**PROBLEM STATEMENT**:
Print, in exact form, the lines below from the one containing "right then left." through the one containing "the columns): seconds", and omit all others.

**DATA FOR THIS TASK**:
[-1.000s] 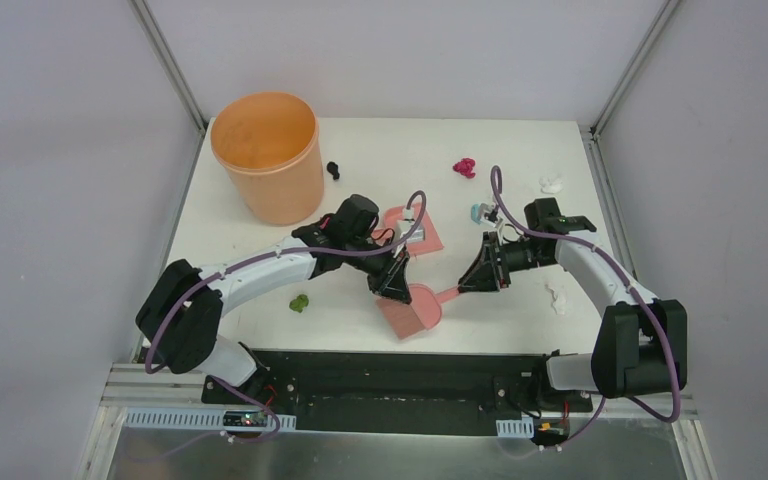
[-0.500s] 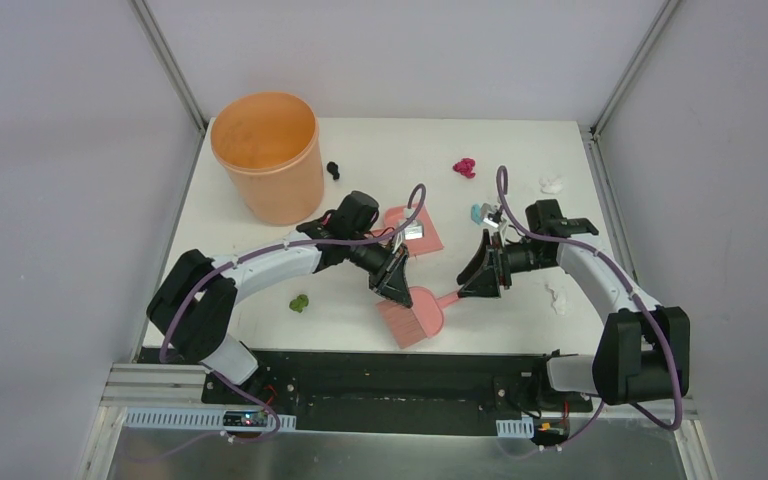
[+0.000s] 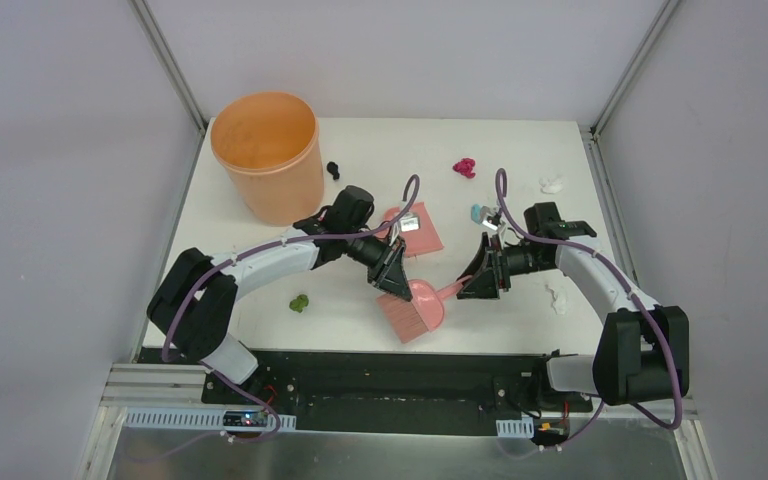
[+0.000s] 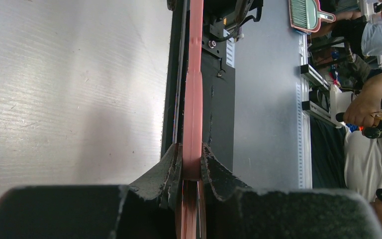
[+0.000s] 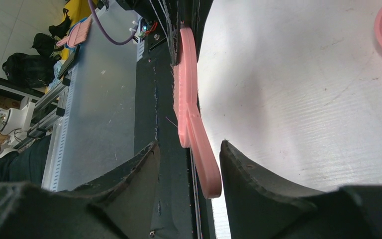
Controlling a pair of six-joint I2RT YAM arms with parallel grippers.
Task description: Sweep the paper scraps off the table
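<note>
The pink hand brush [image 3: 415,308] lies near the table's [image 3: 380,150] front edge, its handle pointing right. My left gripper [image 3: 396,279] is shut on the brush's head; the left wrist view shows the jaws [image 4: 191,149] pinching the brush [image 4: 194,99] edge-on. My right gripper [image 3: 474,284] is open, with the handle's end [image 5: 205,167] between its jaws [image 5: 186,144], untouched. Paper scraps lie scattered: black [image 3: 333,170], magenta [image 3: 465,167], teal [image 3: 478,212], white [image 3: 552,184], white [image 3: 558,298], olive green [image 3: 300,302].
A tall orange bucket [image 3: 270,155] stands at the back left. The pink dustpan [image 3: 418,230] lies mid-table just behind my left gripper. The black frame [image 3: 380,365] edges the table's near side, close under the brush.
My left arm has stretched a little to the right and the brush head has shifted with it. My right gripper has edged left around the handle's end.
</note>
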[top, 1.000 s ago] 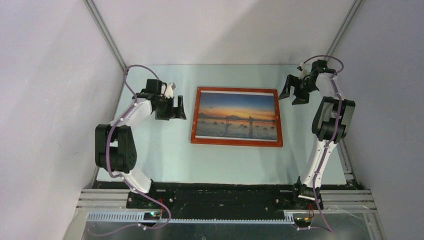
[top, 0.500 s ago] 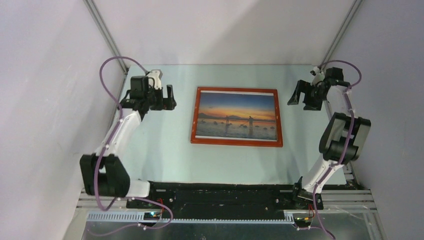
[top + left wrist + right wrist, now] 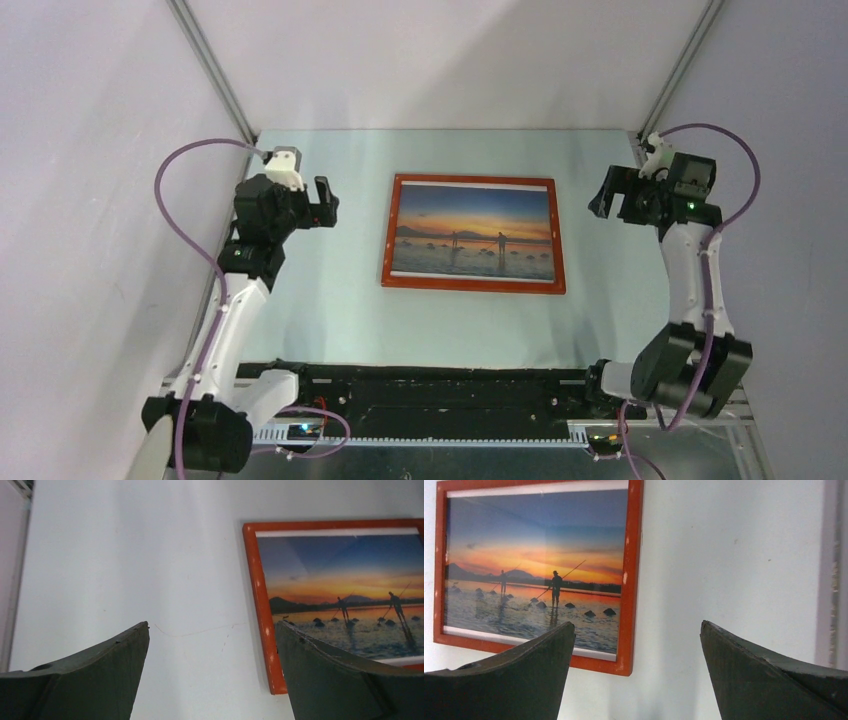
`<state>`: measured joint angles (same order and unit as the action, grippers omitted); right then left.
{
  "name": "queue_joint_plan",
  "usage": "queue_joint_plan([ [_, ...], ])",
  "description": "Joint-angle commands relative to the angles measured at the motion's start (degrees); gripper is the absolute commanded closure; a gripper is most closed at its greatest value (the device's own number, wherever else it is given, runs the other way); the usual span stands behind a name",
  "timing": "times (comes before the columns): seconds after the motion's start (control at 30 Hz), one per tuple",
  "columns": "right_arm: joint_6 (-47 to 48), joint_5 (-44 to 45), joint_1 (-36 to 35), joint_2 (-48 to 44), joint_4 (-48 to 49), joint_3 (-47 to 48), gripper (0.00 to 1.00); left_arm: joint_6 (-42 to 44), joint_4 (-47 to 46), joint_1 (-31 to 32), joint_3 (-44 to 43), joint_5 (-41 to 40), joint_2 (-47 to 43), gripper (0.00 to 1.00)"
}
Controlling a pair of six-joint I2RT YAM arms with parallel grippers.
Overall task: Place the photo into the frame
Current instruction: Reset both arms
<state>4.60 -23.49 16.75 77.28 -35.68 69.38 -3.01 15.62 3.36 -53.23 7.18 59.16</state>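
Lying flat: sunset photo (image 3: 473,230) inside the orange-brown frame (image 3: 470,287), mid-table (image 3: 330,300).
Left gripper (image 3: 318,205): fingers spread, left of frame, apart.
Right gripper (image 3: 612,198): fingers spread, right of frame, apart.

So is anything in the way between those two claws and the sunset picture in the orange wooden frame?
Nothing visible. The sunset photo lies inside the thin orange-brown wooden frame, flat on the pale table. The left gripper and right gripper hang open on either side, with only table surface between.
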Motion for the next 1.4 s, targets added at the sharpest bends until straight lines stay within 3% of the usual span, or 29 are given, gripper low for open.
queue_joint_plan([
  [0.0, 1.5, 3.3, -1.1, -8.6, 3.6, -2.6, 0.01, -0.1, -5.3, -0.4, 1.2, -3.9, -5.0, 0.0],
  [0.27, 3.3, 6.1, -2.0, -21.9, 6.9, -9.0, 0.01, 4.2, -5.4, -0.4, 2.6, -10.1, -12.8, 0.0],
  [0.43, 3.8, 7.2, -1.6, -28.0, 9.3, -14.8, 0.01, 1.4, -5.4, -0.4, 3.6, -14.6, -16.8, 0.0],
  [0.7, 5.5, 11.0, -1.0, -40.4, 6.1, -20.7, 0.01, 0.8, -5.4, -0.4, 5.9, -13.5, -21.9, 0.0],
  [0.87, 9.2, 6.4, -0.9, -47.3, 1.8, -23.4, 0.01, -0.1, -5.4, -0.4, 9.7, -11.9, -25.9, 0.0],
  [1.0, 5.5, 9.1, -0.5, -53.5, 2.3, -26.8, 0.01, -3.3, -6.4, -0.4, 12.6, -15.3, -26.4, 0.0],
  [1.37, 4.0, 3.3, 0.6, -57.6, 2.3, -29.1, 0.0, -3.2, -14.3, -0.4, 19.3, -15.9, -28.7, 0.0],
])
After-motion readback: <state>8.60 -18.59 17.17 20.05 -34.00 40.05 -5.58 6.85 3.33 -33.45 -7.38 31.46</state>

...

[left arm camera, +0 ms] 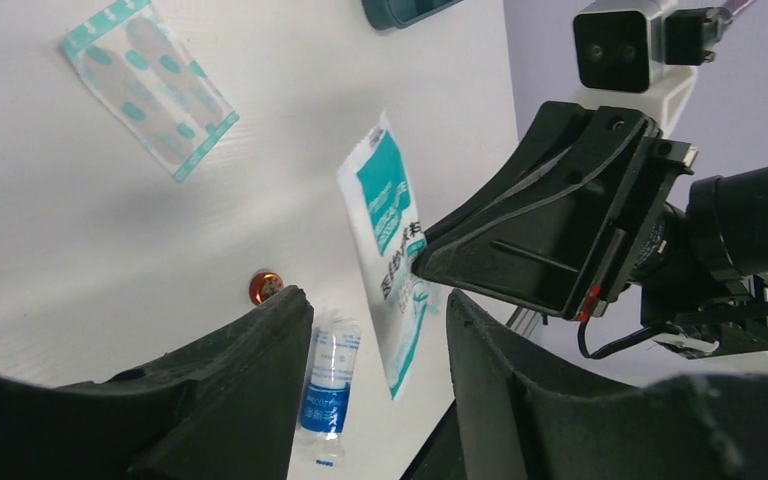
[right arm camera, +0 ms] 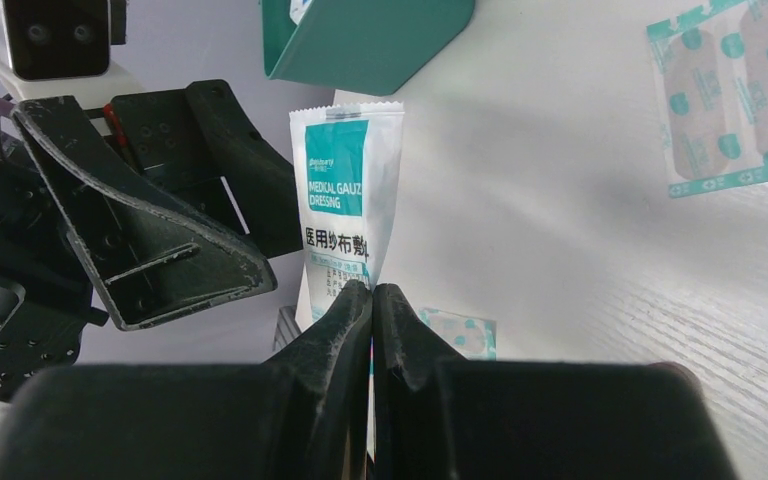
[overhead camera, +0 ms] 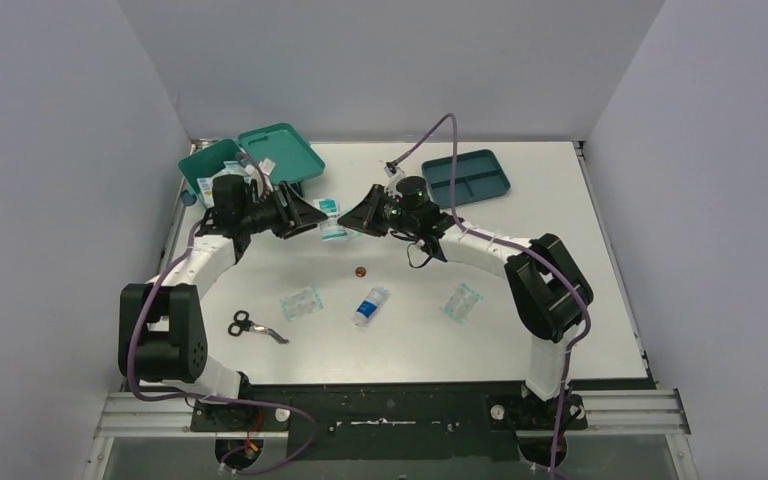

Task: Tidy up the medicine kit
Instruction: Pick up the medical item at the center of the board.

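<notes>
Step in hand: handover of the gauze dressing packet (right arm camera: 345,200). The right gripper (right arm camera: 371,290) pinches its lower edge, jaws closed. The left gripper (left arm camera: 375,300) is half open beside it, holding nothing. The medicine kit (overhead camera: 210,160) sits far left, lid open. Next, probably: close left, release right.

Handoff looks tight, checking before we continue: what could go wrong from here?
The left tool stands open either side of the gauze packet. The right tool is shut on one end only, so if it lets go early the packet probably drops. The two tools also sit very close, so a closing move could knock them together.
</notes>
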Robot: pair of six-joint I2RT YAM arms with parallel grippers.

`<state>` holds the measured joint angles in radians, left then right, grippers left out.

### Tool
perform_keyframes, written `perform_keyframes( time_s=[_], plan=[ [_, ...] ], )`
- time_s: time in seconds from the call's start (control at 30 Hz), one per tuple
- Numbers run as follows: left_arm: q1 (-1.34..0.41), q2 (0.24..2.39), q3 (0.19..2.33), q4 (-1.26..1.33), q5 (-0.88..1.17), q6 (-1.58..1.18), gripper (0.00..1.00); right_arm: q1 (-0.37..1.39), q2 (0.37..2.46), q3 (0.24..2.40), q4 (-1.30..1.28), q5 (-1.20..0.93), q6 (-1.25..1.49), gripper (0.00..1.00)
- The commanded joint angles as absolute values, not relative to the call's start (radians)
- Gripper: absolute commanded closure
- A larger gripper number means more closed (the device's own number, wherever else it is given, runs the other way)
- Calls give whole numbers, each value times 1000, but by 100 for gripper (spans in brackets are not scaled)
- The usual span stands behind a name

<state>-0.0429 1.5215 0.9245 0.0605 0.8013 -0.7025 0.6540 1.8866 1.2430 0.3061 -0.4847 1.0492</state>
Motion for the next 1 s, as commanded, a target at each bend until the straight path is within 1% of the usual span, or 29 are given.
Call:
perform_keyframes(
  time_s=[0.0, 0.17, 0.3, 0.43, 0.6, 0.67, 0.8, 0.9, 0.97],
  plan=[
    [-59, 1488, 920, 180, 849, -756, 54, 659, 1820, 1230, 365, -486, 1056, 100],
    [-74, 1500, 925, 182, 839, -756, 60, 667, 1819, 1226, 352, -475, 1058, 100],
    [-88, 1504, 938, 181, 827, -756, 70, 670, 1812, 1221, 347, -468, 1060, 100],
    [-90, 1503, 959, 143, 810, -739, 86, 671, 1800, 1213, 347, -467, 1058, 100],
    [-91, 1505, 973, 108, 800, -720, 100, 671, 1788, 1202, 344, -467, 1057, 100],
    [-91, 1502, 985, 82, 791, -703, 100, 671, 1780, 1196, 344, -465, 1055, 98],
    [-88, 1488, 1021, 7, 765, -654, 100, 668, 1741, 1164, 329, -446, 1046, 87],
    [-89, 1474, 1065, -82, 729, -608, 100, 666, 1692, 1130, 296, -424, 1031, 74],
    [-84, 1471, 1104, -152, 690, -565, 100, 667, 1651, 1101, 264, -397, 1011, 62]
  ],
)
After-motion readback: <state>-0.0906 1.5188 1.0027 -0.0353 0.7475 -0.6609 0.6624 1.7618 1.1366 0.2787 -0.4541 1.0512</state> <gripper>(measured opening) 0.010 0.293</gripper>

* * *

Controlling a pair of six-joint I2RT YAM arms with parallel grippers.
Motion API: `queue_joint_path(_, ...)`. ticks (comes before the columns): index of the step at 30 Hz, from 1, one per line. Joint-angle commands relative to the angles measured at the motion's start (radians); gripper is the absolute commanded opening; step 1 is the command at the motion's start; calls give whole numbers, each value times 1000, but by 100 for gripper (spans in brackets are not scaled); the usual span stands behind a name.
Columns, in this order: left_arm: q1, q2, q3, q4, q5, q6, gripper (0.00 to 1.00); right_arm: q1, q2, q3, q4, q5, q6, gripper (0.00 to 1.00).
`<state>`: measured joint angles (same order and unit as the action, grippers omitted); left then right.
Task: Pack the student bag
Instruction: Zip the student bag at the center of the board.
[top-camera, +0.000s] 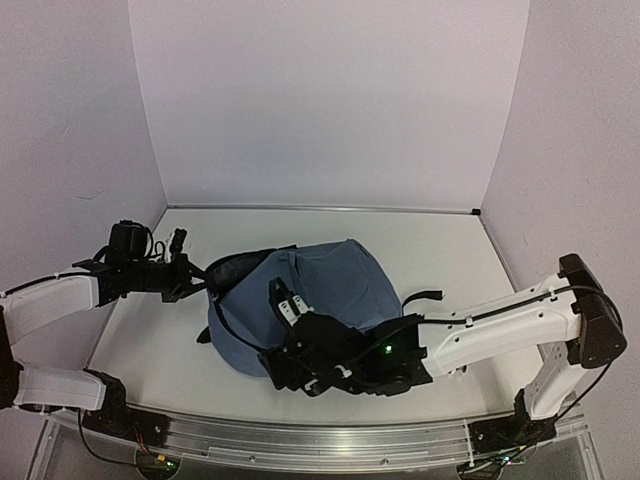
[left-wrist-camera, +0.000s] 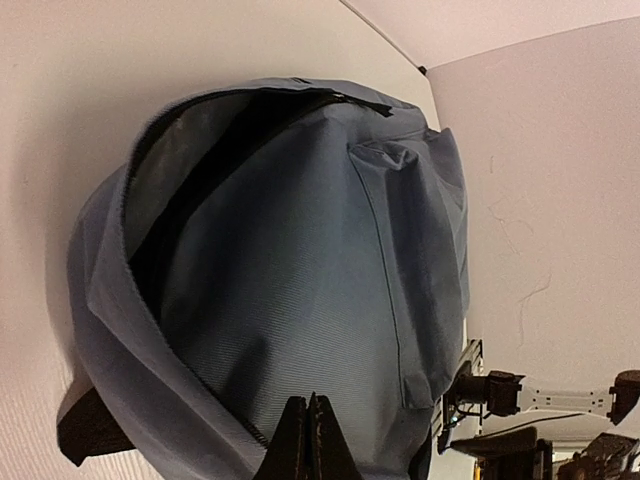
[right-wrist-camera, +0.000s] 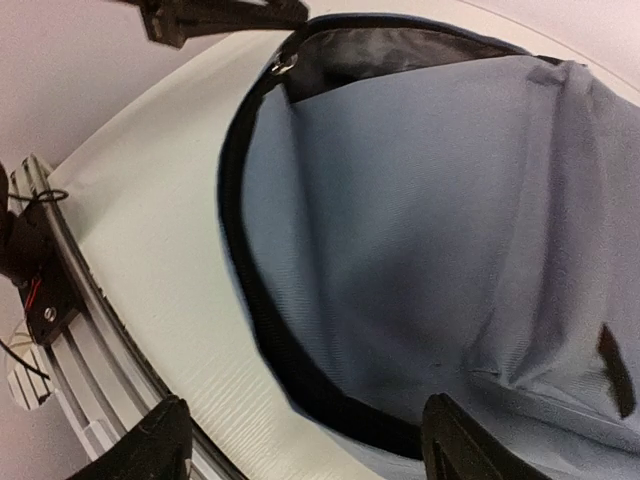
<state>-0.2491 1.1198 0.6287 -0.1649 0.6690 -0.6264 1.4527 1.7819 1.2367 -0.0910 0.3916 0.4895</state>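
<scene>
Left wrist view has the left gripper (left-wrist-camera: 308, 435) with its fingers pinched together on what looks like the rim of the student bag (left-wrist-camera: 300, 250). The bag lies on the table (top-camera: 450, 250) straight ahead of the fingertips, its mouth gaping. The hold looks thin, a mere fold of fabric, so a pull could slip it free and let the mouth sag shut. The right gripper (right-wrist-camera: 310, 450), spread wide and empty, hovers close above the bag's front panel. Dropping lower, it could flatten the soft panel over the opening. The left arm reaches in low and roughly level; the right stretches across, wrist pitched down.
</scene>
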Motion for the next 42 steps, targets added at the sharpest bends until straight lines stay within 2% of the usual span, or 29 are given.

**OUTPUT**:
`<state>`: measured joint angles (same order and unit as the action, grippers omitted); right then left.
{
  "name": "queue_joint_plan",
  "usage": "queue_joint_plan([ [_, ...], ])",
  "description": "Joint-angle commands relative to the angles measured at the motion's start (degrees); gripper is the absolute commanded closure; a gripper is most closed at its greatest value (the device's own number, wherever else it is given, runs the other way); the usual span stands behind a name",
  "timing": "times (comes before the columns): seconds after the motion's start (control at 30 Hz), one per tuple",

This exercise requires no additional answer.